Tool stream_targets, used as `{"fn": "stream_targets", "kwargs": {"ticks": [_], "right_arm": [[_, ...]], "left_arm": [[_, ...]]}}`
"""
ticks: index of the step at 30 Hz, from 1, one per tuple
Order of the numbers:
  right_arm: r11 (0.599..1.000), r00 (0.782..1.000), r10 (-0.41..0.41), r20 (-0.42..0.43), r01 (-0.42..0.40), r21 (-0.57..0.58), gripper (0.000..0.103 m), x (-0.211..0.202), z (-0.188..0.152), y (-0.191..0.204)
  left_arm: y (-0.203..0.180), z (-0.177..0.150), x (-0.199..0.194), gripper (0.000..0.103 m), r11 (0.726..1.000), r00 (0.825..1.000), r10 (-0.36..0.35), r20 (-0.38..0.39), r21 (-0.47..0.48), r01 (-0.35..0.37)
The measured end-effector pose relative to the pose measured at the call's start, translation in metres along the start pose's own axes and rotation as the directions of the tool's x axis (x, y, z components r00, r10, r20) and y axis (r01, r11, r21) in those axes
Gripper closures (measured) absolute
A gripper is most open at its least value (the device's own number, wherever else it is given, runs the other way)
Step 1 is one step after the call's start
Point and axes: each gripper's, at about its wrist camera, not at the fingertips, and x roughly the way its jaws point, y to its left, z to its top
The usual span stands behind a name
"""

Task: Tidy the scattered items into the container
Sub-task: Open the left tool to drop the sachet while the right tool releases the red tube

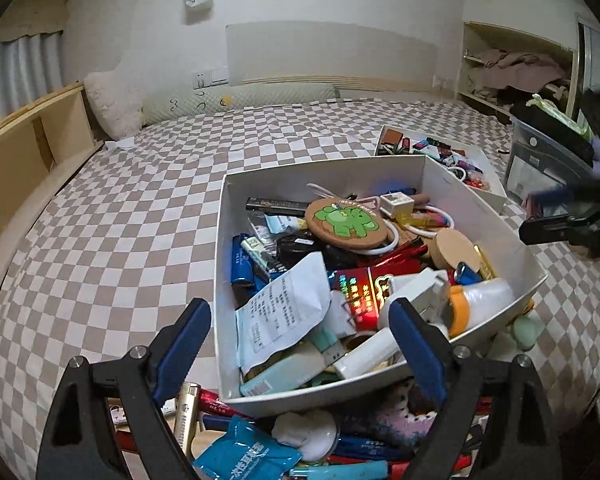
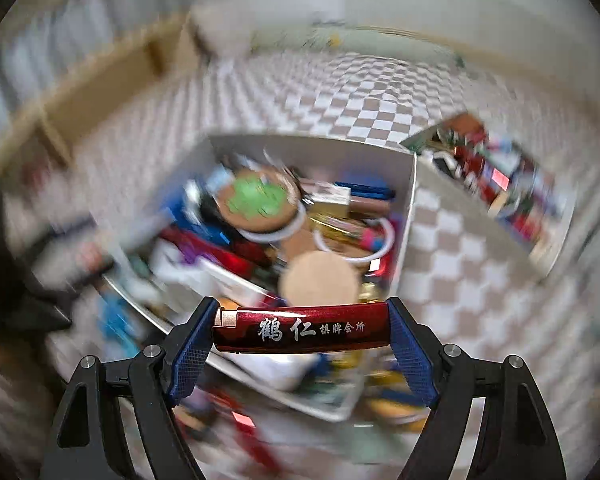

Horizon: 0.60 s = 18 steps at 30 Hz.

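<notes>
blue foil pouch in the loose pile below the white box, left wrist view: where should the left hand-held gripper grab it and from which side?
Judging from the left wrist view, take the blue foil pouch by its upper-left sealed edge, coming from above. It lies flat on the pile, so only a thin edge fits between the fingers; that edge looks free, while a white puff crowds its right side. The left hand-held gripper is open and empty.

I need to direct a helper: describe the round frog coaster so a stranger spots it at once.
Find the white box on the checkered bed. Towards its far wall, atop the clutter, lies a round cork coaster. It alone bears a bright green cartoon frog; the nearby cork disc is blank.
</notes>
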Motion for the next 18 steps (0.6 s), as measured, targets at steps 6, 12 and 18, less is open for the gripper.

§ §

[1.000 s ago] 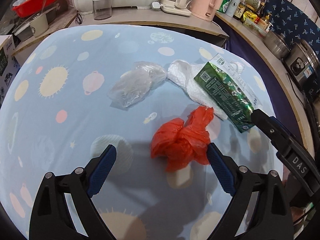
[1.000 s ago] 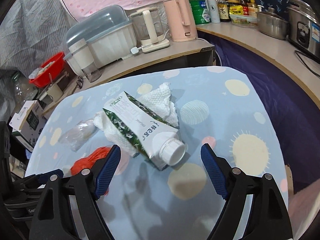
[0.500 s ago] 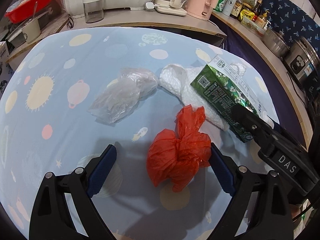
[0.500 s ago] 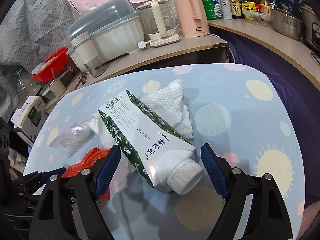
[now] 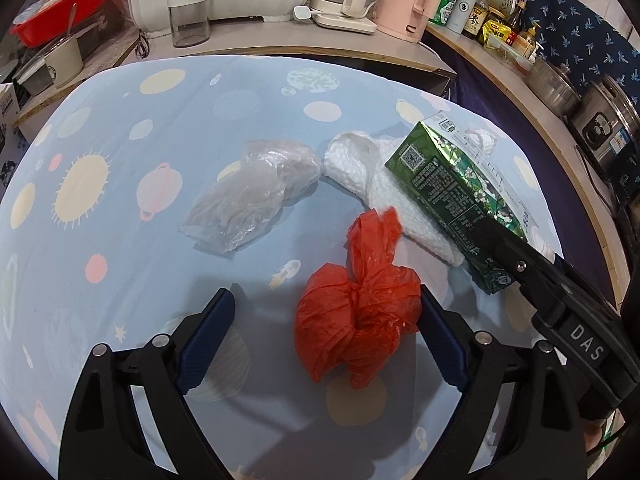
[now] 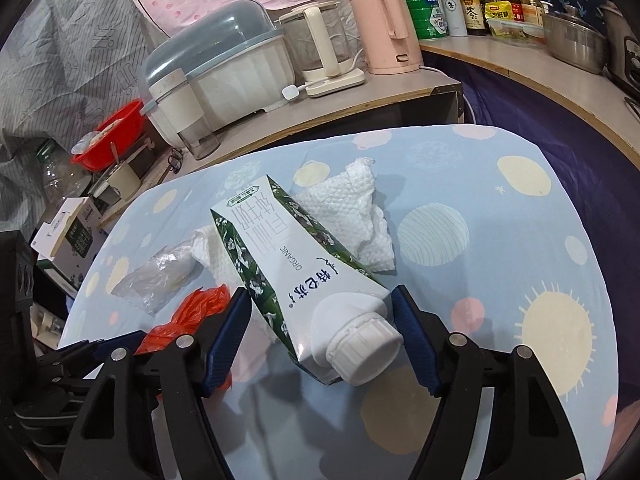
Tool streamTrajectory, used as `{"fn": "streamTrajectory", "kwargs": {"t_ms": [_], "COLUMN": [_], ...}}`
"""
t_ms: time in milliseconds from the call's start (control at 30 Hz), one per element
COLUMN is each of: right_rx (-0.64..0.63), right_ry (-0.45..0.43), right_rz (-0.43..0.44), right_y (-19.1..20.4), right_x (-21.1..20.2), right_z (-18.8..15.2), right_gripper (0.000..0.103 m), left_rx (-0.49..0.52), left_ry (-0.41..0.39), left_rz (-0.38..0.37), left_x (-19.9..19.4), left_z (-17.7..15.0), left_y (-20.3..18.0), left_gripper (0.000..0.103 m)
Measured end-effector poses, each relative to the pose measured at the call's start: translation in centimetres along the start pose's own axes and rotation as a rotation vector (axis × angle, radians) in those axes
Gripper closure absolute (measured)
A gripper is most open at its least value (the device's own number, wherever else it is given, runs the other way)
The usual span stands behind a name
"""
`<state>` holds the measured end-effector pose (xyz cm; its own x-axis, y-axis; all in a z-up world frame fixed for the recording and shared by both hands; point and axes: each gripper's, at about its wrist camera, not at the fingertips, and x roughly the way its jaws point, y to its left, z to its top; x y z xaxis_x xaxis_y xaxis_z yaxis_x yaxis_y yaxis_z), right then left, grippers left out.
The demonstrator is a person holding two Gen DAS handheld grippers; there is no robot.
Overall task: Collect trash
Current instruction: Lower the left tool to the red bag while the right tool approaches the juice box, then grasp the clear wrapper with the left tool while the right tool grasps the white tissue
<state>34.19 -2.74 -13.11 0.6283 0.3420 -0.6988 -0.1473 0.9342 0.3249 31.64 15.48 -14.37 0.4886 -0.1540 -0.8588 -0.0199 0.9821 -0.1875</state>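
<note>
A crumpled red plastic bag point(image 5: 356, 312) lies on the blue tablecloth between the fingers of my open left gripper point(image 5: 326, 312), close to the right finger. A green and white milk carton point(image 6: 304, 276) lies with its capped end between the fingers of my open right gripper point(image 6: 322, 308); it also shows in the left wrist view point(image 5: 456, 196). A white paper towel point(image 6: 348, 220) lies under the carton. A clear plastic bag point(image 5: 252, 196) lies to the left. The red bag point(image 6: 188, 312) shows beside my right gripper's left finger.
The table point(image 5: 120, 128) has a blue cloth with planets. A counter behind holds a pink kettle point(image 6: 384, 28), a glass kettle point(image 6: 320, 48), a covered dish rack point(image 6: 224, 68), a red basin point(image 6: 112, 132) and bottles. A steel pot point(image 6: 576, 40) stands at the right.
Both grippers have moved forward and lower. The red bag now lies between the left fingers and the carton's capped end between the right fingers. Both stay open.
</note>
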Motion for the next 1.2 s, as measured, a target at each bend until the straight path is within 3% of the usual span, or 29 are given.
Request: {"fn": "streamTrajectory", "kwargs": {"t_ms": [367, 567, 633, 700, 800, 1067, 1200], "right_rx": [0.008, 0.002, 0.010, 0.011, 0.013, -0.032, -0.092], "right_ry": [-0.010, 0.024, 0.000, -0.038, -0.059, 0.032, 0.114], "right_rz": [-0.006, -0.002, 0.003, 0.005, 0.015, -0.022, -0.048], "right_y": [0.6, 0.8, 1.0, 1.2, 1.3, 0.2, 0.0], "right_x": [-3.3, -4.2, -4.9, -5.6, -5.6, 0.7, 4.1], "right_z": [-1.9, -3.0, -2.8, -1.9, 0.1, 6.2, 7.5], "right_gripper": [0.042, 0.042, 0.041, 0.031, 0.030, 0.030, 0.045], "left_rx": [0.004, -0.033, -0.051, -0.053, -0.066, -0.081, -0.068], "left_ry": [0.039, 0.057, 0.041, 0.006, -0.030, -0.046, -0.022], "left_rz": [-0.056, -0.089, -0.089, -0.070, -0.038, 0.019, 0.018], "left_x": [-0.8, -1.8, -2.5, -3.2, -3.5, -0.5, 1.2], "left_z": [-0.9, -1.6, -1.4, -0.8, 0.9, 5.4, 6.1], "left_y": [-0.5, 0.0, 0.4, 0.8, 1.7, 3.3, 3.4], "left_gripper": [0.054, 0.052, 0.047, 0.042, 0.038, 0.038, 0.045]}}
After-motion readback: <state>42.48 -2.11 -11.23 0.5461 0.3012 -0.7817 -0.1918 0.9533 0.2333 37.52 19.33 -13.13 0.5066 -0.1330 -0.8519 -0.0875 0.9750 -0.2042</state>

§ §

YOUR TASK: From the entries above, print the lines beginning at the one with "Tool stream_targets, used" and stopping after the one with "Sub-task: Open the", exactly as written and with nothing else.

TASK RESPONSE:
Tool stream_targets, used as `{"fn": "stream_targets", "kwargs": {"ticks": [_], "right_arm": [[_, ...]], "left_arm": [[_, ...]]}}`
"""
ticks: index of the step at 30 Hz, from 1, one per tuple
Order of the numbers:
  right_arm: r11 (0.599..1.000), r00 (0.782..1.000), r10 (-0.41..0.41), r20 (-0.42..0.43), r01 (-0.42..0.40), r21 (-0.57..0.58), gripper (0.000..0.103 m), x (-0.211..0.202), z (-0.188..0.152), y (-0.191..0.204)
  left_arm: y (-0.203..0.180), z (-0.177..0.150), x (-0.199..0.194), gripper (0.000..0.103 m), r11 (0.726..1.000), r00 (0.825..1.000), r10 (-0.36..0.35), r20 (-0.38..0.39), r21 (-0.47..0.48), r01 (-0.35..0.37)
The measured end-effector pose relative to the pose measured at the call's start, translation in metres along the start pose's own axes and rotation as the directions of the tool's x axis (x, y, z components r00, r10, r20) and y axis (r01, r11, r21) in those axes
Gripper closures (measured) absolute
A gripper is most open at its least value (the device's own number, wherever else it is given, runs the other way)
Step 1 is one step after the call's start
Point and axes: each gripper's, at about its wrist camera, not at the fingertips, and x roughly the way its jaws point, y to its left, z to its top
The usual span stands behind a name
"""

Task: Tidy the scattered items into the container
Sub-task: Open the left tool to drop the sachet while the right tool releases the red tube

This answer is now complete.